Unsurprisingly, AI dominated Gartner's annual list of the top 10 strategic trends for the coming year. (Here's last year's list.) But I was interested in how Chris Howard, the firm's global chief of research, focused on how much is left to be done in AI and in other technologies.
Leaning on Gartner's Hype Cycle, Howard started by saying that we're at "the peak of inflated expectations" for AI and about to enter "the trough of disillusionment," where the work really needs to happen. He's seen a lot of talk about generative AI but not a lot of things put into practice yet. So this year's list of technology trends are focused on what people can use to implement the new technology.
According to Howard, it takes a while for technologies to mature. Trends the company highlighted in previous years—like cloud platforms, human augmentation, AI engineering, and adaptive AI—can be seen as stepping stones to democratized generative AI. "Everything is trending, everywhere, all at once," he said.
The top trends for 2024 fit into three big themes: Protect Your Investment, Rise of the Builders, and Deliver the Value.
Protect Your Investment
Continuous Threat Exposure Management (Credit: Michael J. Miller)AI Trust, Risk, and Security Management
Howard talked about how AI is now a partner, not just a tool, a theme highlighted in the earlier keynote. But it's also created a new attack surface, so you'll need AI Trust, Risk and Security, or what Gartner calls "AI TRiSM."

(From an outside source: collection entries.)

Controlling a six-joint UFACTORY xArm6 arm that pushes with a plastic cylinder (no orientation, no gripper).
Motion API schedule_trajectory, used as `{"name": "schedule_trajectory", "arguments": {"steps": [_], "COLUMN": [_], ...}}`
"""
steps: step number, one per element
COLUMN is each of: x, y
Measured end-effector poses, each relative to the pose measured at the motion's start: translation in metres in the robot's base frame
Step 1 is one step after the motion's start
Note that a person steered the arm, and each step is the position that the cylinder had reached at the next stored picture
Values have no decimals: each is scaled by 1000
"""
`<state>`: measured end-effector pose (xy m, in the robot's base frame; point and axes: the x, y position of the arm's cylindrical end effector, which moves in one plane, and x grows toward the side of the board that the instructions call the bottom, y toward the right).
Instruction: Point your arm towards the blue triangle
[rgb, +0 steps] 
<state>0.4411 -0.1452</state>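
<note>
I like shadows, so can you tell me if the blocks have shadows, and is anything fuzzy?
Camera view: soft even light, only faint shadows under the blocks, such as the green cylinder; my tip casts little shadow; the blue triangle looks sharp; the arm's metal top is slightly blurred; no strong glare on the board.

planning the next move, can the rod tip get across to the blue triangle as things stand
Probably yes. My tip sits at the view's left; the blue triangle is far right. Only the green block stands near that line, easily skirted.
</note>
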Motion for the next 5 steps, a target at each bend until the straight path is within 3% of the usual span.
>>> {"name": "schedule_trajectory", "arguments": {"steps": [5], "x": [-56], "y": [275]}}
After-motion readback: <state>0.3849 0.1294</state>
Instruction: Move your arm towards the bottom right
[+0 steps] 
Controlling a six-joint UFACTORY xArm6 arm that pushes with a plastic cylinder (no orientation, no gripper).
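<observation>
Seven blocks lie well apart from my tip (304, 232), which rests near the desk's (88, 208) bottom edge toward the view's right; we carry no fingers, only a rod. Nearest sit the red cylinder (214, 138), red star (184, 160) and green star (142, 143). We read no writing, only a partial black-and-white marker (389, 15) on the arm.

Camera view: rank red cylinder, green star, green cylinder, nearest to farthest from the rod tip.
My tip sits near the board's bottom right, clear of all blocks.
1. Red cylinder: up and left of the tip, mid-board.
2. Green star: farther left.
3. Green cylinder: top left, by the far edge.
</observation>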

Until January 2023, "magic quadrant" was the most searched term on Gartner.com, but since then, ChatGPT gets four times the searches. Still, AI has been a theme for years. In 2022, 48% of CIOs said their organizations had already implemented AI models, and 73% were running more than 100 models. But 40% have already suffered from security or privacy issues, he said.

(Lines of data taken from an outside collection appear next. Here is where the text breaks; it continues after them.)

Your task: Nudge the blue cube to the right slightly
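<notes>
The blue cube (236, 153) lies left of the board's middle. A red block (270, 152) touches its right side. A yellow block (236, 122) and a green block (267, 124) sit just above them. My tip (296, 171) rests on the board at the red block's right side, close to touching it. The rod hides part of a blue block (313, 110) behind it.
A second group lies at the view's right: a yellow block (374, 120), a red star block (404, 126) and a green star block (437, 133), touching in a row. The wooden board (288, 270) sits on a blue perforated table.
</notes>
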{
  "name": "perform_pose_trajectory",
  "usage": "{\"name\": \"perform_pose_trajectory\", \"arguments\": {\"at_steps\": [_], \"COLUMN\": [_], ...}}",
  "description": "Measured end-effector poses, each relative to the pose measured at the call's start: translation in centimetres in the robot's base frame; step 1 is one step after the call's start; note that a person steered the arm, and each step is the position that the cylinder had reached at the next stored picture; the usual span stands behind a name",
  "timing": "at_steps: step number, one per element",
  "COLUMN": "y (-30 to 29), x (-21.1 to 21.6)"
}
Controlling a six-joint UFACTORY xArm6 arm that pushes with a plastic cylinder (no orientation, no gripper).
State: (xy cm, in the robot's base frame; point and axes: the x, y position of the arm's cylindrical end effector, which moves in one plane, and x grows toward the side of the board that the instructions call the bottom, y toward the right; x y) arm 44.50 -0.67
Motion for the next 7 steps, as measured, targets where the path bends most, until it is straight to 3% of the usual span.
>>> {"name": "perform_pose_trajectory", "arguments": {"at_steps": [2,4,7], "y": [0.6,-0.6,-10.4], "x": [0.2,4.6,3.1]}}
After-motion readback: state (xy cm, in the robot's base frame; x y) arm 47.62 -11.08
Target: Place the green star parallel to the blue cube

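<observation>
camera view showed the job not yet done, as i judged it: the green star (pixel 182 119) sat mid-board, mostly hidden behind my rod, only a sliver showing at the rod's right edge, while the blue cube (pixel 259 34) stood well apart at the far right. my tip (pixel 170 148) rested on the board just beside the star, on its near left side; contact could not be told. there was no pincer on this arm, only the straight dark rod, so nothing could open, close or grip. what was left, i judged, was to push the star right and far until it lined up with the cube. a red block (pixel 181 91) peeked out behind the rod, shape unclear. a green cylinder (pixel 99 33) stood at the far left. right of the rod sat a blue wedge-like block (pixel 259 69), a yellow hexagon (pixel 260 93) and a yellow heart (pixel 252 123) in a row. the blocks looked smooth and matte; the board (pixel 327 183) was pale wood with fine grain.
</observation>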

Continuous Threat Exposure Management
Howard talked about moving from vulnerability remediation to exposure prioritization and developing a full threat exposure management system. When CIOs and Chief Information Security Officers (CISOs) work together, he said, companies are three times less likely to suffer from a breach.

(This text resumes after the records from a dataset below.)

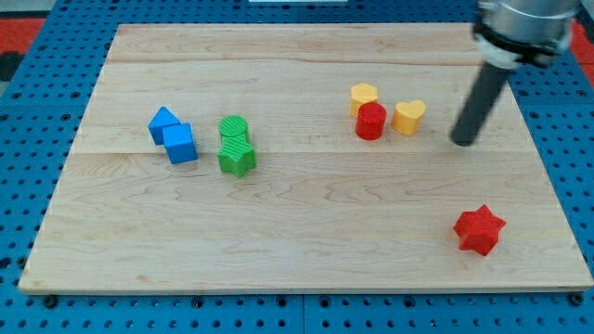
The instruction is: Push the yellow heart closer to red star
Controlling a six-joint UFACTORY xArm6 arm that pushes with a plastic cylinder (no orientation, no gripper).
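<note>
The pale wooden table [306, 232] carries eight blocks. At left, two blue blocks [173, 134] touch, with a green pair [236, 146] just beside them. Far right of centre, a yellow hexagon [364, 96], red cylinder [370, 122] and yellow heart [408, 116] cluster. The red star [479, 229] lies near right, well apart.
</note>
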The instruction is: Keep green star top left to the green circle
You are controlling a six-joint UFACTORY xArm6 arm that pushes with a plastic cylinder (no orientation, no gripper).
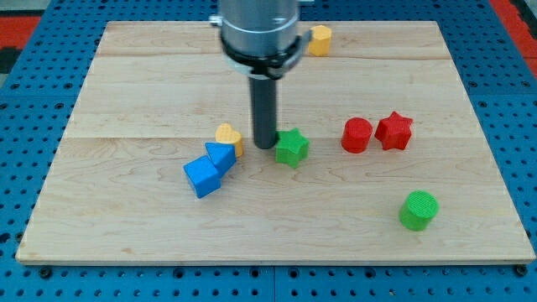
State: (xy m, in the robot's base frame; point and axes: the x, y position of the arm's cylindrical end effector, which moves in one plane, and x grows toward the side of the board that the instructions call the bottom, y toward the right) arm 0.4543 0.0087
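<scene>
The green star (292, 148) lies near the middle of the wooden board (126, 84). The green circle (418, 210) lies toward the view's bottom right, well apart from the star. The star is up and to the left of the circle. My tip (265, 146) stands at the star's left edge, touching it or nearly so. The dark rod rises from there to the metal arm end at the view's top.
A yellow block (228, 137) and two blue blocks (221, 156) (202, 176) cluster left of my tip. A red circle (357, 135) and a red star (394, 131) lie right of the green star. A yellow block (320, 39) sits at the board's top edge.
</scene>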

Use Sustainable Technology
Seventy-four percent of Gartner survey respondents said sustainability increases digital maturity, while 86% said sustainability helps resilience. Howard predicted that within two years, 75% of CIOs will be responsible for sustainable technology outcomes, including having it tied to their compensation. He said he's getting more calls about the environmental impacts of large language models, but also calls about the social impact of the people training these models.
Rise of the Builders
(Credit: Michael J. Miller)Developer-Driven Self-Service
Howard is bullish about platform engineering, and in particular using it to combine functionality in standard ways to provide new services and let others inside the organization use the components to create new things. This can enhance productivity and user experience while reducing complexity and cognitive load, and he urged companies to establish dedicated platform teams and to focus on reusable, composable, and configurable application components. (Note this was a big focus a few years ago.)
AI-Augmented Development
Gartner is closely watching the reported productivity gains from generative AI. Howard says this won't reduce the number of developers but will let them switch to more important tasks, which can accelerate creation of applications. This will also help organizations retain talent. He talked about things like translating COBOL to Python, but he's not sure whether it will apply to architecture. He also talked about how generative AI can support multiple stages of development, from project planning to managing "what if" scenarios.
Industry Cloud Platforms
Again, Howard focused on "composable products" enabled by the combination of software, platform, and infrastructure—which he said will be more adaptable, support faster innovation, reduce redundancy, and capture value. Howard noted that there are more than 270 Industry Cloud Platforms, serving two dozen industry groups. It won't replace your existing infrastructure, it will just extend it.
Deliver The Value
Intelligent Applications
There are many AI features being built into the tools you already have, designed to optimize decision making, such as Salesforce with Einstein LLM. Howard cautioned that vendors all want you to use their tools for everything and warned against getting locked into one platform. The future may result in "autonomous self-prompting agents" to make it easier to do hard things.
Democratized Generative AI
Howard noted that software can now generate voices, code, text, graphics, video, and more. Multi-modal models are important because the most important advances will come from things other than text. "If all this is is a fancy search, that's not that interesting," he said.
He's very bullish about the potential for generative AI for things like improved product development to yield cost savings, enhanced customer experiences, and improved productivity. But he said it's important to optimize the use of generative AI. By 2030, every dollar of IT spend will have an AI component, and this trough of disillusionment is "where the work begins."
Augmented Connected Workforce
He talked about using these trends to create a "digital employee experience" (DEX) by combining all sorts of information with real-time data or things like mixed reality to help people do their jobs. This improves service levels, output quality, and response times, as well as the overall experience and worker retention.
Machine Customers
Howard argued that new platforms should be designed to service machine customers—who don't have emotions but have specific requirements on things like pricing. And he said that When thinking about game-changing AI, executives should consider building their own machine customers.
Howard closed by again noting that now is the time for organizations to figure out how they will actually use the new AI technologies, and concluded by saying: "Let's get to work."